Superb cut flowers both fresh and dried

Eryngiums can be compared to Everlastings in texture, as they are firm to the touch.
So they make extremely long lasting vase flowers when they are cut fresh, and even longer when dried.
For dried arrangements you just hang them upside down until fully dry, and they retain their marvellous steely-blue colours.   

Growing: Eryngium planum ‘Blue Hobbit’


Height with flowers: Big, airy summer flower heads come up in clouds to 30cm approx..
Width: Evergreen clump of handsome foliage to a diameter of approx. 30cm.
Position: Eryngiums revel in the hottest, driest, most exposed, windiest and sunniest position you have. 
Eryngiums will tolerate just a little shade, as long as it is well aired and dry. But under no circumstances should it be put in damp shade.
Eryngium are ideal for coastal and seaside gardens, where they tolerate salt spray well.
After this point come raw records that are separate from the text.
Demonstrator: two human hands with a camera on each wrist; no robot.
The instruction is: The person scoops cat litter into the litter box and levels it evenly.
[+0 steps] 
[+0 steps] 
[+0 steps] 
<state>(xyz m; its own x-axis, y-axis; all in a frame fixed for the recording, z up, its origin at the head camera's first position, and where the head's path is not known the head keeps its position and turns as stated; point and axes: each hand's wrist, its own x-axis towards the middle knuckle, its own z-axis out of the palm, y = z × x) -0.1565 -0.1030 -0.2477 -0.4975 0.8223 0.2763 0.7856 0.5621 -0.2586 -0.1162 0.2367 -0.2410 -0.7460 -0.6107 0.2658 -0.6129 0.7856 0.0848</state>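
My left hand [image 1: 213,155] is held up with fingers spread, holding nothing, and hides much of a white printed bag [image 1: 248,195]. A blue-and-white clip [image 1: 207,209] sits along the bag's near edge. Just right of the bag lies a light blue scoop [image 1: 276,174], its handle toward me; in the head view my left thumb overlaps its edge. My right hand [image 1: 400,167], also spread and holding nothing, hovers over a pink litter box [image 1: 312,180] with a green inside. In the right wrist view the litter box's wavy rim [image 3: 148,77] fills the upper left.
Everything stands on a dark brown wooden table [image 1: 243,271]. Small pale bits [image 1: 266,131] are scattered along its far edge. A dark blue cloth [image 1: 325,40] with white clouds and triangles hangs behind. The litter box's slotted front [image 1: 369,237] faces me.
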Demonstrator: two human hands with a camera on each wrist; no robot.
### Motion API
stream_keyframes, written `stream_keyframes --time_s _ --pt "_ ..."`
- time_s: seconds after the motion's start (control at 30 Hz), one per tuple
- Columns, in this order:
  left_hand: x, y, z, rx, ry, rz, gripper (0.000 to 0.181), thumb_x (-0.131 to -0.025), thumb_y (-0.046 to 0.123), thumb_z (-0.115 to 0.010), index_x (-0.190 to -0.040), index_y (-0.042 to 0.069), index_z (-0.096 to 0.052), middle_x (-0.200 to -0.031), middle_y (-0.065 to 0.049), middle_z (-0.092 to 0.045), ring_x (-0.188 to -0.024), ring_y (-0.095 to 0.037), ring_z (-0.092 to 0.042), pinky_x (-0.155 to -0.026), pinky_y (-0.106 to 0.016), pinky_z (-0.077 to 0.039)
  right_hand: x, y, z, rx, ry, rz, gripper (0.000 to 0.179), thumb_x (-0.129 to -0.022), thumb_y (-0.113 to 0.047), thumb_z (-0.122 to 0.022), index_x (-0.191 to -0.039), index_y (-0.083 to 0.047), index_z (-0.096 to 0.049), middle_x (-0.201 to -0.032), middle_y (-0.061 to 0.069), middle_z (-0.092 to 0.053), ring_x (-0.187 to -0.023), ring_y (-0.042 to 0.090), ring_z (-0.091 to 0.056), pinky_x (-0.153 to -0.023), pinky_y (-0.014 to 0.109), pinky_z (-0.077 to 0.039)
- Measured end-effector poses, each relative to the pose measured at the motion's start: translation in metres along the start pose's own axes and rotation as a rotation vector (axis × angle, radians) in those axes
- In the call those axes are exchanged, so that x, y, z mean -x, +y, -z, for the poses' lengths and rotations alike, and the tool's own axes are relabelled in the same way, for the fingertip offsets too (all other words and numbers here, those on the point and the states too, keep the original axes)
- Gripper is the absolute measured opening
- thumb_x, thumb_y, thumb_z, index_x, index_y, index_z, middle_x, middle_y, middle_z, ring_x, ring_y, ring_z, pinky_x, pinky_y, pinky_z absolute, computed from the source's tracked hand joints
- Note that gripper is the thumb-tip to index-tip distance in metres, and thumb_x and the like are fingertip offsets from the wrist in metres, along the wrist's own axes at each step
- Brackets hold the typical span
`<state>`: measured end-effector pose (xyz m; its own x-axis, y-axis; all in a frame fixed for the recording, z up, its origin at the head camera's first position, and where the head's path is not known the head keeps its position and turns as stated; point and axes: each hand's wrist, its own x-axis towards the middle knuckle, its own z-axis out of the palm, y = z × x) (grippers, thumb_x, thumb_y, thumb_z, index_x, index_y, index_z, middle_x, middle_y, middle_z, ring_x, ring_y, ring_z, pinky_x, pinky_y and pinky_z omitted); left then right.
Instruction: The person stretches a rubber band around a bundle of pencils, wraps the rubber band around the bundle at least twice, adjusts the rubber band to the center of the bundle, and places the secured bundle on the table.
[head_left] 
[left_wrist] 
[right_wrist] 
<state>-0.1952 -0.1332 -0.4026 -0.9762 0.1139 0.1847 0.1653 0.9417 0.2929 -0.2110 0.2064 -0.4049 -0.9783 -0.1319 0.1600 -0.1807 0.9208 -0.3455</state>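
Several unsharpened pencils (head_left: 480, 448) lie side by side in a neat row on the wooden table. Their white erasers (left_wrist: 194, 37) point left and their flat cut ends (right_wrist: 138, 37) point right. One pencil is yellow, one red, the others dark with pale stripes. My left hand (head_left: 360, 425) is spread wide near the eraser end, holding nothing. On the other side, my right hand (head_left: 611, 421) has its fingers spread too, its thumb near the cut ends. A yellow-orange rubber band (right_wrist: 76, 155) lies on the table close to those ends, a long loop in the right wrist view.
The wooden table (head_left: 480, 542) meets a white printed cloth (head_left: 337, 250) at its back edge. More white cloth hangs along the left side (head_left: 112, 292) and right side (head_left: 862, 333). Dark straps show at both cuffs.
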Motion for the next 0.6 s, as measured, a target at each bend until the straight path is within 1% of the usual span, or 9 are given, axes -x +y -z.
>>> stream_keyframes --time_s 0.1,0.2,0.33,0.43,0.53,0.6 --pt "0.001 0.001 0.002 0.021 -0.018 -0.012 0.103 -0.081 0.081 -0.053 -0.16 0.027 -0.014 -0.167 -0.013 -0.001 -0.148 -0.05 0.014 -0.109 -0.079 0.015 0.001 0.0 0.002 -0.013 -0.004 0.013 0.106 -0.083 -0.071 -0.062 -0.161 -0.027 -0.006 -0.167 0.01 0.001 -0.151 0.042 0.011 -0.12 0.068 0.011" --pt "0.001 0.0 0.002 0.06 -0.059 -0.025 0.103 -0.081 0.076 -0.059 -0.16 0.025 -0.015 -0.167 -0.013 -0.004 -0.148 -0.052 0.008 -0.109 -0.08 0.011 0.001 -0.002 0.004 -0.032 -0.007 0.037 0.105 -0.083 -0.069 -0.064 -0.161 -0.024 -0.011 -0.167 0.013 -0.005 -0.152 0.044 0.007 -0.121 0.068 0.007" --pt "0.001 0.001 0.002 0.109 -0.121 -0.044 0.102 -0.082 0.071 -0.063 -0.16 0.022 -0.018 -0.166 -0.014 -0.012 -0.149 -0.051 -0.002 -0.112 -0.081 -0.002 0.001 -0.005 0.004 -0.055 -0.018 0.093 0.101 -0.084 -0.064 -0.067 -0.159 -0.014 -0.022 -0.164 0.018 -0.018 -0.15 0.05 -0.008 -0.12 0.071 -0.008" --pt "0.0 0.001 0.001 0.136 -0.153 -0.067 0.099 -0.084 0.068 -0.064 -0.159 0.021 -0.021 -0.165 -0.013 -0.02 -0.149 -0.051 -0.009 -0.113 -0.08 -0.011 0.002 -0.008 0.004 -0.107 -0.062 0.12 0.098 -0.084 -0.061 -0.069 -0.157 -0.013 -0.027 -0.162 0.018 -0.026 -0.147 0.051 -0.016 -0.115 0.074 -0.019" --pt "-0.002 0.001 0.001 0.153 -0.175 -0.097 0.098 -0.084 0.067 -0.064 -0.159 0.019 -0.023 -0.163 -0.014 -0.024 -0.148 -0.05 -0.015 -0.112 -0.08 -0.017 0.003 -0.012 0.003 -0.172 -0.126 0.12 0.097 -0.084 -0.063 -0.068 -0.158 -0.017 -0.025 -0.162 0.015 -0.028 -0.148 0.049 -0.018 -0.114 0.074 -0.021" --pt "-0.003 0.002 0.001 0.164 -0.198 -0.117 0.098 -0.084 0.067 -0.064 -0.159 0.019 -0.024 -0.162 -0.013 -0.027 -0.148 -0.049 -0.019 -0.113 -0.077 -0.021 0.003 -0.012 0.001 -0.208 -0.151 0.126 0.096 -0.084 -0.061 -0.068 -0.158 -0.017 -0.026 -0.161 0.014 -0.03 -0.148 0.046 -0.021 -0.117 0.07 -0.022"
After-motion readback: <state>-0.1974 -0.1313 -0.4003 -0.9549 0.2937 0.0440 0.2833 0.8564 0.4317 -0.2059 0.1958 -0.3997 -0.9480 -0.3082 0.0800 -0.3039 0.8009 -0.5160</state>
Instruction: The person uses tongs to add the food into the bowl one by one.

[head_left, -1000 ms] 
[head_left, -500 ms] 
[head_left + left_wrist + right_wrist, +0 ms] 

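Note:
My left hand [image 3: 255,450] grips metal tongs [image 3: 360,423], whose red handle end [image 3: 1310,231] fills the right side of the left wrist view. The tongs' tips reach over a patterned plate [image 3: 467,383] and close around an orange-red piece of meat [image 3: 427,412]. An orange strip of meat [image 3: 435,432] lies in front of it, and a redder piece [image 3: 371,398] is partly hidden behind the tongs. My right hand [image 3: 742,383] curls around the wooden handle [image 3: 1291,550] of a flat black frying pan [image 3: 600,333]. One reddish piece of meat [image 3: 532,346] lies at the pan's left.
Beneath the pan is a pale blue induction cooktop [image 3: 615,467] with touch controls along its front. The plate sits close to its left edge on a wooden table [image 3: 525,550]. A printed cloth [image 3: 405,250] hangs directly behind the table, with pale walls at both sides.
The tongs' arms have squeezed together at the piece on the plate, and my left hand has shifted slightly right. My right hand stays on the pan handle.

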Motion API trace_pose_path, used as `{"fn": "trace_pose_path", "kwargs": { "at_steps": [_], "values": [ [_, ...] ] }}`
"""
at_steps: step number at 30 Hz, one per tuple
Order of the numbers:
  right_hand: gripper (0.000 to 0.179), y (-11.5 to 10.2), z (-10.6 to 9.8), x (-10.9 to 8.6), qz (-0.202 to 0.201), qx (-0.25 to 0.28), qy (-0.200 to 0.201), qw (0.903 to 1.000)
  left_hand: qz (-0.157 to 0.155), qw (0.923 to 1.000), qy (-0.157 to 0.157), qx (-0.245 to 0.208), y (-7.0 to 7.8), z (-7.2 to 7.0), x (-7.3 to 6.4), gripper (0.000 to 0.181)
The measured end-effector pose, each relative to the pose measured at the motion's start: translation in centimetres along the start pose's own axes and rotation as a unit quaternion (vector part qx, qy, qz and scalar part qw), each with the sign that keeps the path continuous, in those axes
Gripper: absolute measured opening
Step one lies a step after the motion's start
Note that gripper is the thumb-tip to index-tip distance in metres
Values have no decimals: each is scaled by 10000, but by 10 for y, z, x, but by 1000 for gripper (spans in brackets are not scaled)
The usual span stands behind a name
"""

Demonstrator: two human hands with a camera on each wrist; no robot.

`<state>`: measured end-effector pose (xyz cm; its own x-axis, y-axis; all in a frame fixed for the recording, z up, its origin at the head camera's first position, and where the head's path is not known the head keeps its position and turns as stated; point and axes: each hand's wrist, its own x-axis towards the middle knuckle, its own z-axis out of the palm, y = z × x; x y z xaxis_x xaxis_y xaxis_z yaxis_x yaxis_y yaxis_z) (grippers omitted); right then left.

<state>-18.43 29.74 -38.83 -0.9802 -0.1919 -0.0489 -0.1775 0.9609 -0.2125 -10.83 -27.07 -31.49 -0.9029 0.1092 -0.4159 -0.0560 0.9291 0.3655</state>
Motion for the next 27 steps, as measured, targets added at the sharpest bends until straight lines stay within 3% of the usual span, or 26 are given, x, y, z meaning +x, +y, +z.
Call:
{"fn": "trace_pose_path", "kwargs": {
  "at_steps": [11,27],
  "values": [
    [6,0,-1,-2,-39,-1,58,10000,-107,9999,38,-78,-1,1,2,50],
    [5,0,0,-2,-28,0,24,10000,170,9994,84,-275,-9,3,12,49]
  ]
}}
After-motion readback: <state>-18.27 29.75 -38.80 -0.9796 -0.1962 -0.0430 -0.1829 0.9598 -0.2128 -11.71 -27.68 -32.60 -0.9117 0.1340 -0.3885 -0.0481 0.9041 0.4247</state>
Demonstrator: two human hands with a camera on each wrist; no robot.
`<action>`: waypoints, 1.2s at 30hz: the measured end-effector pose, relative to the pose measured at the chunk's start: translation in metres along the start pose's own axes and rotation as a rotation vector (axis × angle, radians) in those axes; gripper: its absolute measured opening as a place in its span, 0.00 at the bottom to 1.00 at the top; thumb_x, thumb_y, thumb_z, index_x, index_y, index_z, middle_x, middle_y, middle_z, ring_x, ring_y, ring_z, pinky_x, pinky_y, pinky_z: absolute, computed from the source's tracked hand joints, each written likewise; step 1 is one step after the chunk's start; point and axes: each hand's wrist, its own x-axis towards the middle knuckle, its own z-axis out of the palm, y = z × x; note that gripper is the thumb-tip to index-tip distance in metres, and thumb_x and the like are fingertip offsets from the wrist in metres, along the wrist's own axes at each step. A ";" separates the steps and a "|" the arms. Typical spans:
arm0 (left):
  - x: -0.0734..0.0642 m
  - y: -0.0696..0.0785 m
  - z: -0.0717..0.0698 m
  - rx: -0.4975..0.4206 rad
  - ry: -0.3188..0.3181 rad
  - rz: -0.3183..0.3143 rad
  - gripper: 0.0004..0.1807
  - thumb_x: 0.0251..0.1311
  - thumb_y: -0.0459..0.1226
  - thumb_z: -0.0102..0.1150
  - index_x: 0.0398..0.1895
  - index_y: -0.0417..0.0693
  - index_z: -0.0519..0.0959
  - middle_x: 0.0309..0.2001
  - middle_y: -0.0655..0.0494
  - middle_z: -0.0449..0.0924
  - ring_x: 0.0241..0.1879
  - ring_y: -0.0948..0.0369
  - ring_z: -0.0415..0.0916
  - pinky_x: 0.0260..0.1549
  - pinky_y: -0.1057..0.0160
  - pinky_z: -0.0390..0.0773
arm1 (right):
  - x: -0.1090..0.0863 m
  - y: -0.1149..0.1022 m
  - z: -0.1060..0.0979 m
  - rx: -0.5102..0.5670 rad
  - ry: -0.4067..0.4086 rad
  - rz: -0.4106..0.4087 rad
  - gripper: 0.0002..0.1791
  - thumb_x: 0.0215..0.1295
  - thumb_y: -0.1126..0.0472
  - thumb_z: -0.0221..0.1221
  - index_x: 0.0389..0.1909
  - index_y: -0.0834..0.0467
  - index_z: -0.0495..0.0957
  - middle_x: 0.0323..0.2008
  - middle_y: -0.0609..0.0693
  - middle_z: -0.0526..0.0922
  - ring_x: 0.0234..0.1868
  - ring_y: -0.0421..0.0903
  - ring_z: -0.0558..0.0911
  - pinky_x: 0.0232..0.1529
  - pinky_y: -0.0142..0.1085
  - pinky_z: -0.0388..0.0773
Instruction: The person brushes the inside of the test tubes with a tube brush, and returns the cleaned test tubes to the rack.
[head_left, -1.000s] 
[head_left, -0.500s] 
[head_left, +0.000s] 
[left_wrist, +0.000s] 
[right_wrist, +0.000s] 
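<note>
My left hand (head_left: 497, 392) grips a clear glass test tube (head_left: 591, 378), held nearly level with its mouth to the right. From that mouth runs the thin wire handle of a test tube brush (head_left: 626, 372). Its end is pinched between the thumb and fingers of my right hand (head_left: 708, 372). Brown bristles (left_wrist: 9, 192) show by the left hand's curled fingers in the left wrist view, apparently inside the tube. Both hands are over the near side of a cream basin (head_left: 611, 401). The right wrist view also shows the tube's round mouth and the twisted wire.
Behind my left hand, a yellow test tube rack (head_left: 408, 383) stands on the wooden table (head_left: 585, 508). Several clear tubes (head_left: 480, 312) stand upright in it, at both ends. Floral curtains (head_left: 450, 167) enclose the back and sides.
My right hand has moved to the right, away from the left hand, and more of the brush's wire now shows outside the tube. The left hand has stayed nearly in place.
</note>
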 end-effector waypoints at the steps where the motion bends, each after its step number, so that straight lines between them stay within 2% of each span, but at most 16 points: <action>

Eryngiums invented “Drought Hardy”

Soil: Eryngiums adore anything that drains perfectly.
So sandy, rocky, gravel soils are just their thing.
They will certainly also thrive in average garden loam, as long as they are not overwatered. But kiss them goodbye in heavy, wet, or clay soils.
They are not a bit fussy about soil pH, and so will live happily in soils on either the acid or the alkaline (lime) side of neutral.
And it is a mistake to over fertilize them, as they grow and flower best when kept on lean rations.
Water-wise: Eryngiums have very low water needs. They accept dry conditions as normal, and are very drought resistant. In fact if you give them too much water they will probably turn up their toes.
Frost: Eryngiums are bomb proof in frost, and can blissfully ignore severe frost down to well below -20C.

Handsome & architectural

Growth: Evergreen perennial that remains all year as a ground hugging rosette of flat leaves.
Then in the summer it erupts up with clouds of silver-vivid blue cones, on large branching heads. Magic.
Fragrance: None, but Eryngiums have so many other highly desirable qualities we can forgive one little oversight.
Beneficial for wildlife: Bees and other useful pollinators work them very happily for abundant pollen and nectar, oblivious to any prickles.
Deer & Rabbit resistant: I dare the pests to take a bite and get a mouthful of prickles. Sadly they are too smart. And not even slugs and snails are interested in the tough, glossy foliage of sea Hollies.

A “plant & forget” beauty

Low Care: Eryngiums are very low maintenance, with the only work being to cut the finished flower branches down at the end of autumn. Though many like to leave the dried seed heads for finches and other small seed eating birds over winter. The dried branches of seed heads certainly look very attractive rimmed with frost.
Origin: Hot, dry, rocky and desert places around the Mediterranean Sea and into the Holy Lands of the Middle East.